The hospital house was a building Exempt with three floors. The lower floor housed the stables and barns, the first floor housed the sick, and the upper floor was the hospitaler's living quarters. The main façade faced south. A huge ashlar stone that formed part of one of the jambs of the central window was transformed into a sundial. On its surface the hour signs were engraved with Arabic numerals. 

Sundial and its location in the new park

Sundial and its location in the new park

Sundial and its location in the new park

Sundial and its location in the new park

 

It is surprising that this sundial was built when, since the 17th century, a mechanical clock with weights had been in operation, which the council and the church had had placed at the top of the parish tower. In any case, the sundial had an ephemeral life. In 1861 the new Town Hall was built in front of the Hospital, casting its shadow on the façade and rendering the sundial useless. Perhaps it was but a harbinger of what would end up happening to the hospital itself.

The development of a public and universal health system in the middle of the 20th century made the Santo Hospital obsolete. After the death of the last hospitalier in 1953, the building was put to various municipal uses. The progressive deterioration of the building prompted the City Council to order its demolition in 1987, opening a small place in front of the Town Hall and preserving a fragment of the original wall as a silent witness of its existence.

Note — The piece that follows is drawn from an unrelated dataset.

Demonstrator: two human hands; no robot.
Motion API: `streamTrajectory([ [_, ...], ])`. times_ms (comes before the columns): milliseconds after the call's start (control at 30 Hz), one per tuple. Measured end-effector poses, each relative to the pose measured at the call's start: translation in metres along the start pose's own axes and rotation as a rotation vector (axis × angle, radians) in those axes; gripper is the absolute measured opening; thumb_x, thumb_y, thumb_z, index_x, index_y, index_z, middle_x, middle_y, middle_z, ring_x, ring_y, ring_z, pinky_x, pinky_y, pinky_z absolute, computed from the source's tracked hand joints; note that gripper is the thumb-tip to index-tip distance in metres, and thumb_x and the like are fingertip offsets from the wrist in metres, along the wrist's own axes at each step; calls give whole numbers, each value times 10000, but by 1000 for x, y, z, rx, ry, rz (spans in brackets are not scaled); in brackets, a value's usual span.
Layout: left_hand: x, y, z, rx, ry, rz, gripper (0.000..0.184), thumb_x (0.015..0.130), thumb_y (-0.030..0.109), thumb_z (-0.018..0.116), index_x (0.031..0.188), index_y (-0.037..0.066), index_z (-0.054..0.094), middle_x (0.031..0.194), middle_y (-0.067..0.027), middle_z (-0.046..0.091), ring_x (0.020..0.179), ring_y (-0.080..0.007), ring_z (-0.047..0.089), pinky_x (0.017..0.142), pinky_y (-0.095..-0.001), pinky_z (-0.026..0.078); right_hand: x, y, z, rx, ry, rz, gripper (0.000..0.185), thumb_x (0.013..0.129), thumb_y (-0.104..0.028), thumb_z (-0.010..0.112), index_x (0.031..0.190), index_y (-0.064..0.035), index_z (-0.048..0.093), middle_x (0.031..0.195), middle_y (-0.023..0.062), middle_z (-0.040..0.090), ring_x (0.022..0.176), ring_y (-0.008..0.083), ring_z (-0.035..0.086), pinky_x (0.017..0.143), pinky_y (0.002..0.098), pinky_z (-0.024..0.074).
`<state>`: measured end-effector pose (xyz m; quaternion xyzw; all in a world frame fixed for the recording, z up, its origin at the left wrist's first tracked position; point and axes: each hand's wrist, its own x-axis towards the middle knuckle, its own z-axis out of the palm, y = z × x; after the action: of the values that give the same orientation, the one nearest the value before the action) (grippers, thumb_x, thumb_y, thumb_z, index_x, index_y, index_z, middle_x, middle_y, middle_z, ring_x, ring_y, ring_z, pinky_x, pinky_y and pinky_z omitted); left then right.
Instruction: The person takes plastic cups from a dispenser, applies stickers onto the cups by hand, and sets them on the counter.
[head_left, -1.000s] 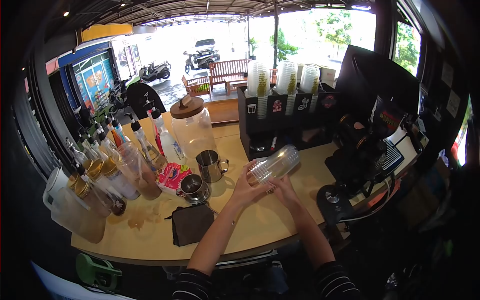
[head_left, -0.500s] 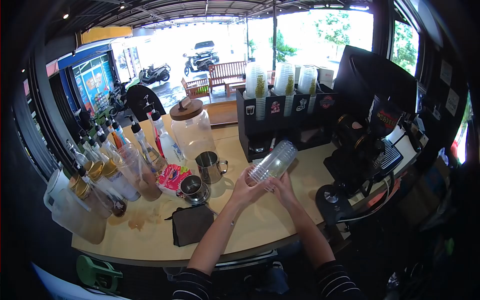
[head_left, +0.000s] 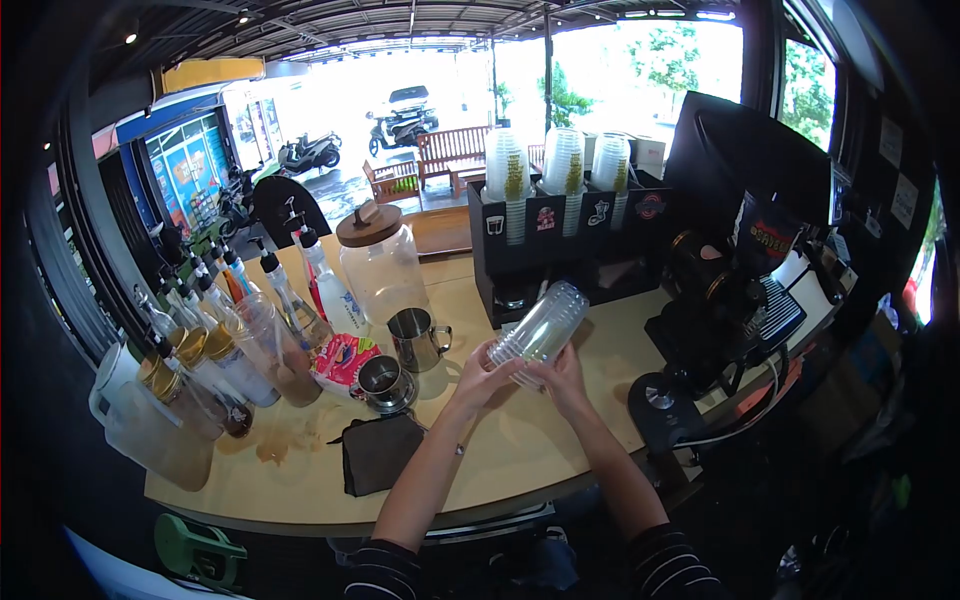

The carved stone of the jamb with the sundial was also set aside and kept. The same one that this spring has been rebuilt and placed in the park located at the end of the road, now a street, of La Oliva, and where almost one hundred years later it marks the time again. That's right, solar time.



bibliography
-GARDE GARDE, J.M., "La beneficencia rural en Navarra (siglos XIX y XX): el Santo Hospital de la villa de Mélida", Sancho el Sabio: revista de cultura e research vasca, 26, 2007, pp. 51-94.
-GARDE GARDE, J.M., "Hidalgos y escudos heráldicos en la villa de Mélida (Navarra)", Revista del Centro de programs of study Merindad de Tudela, 22, 2014, pp. 7-38.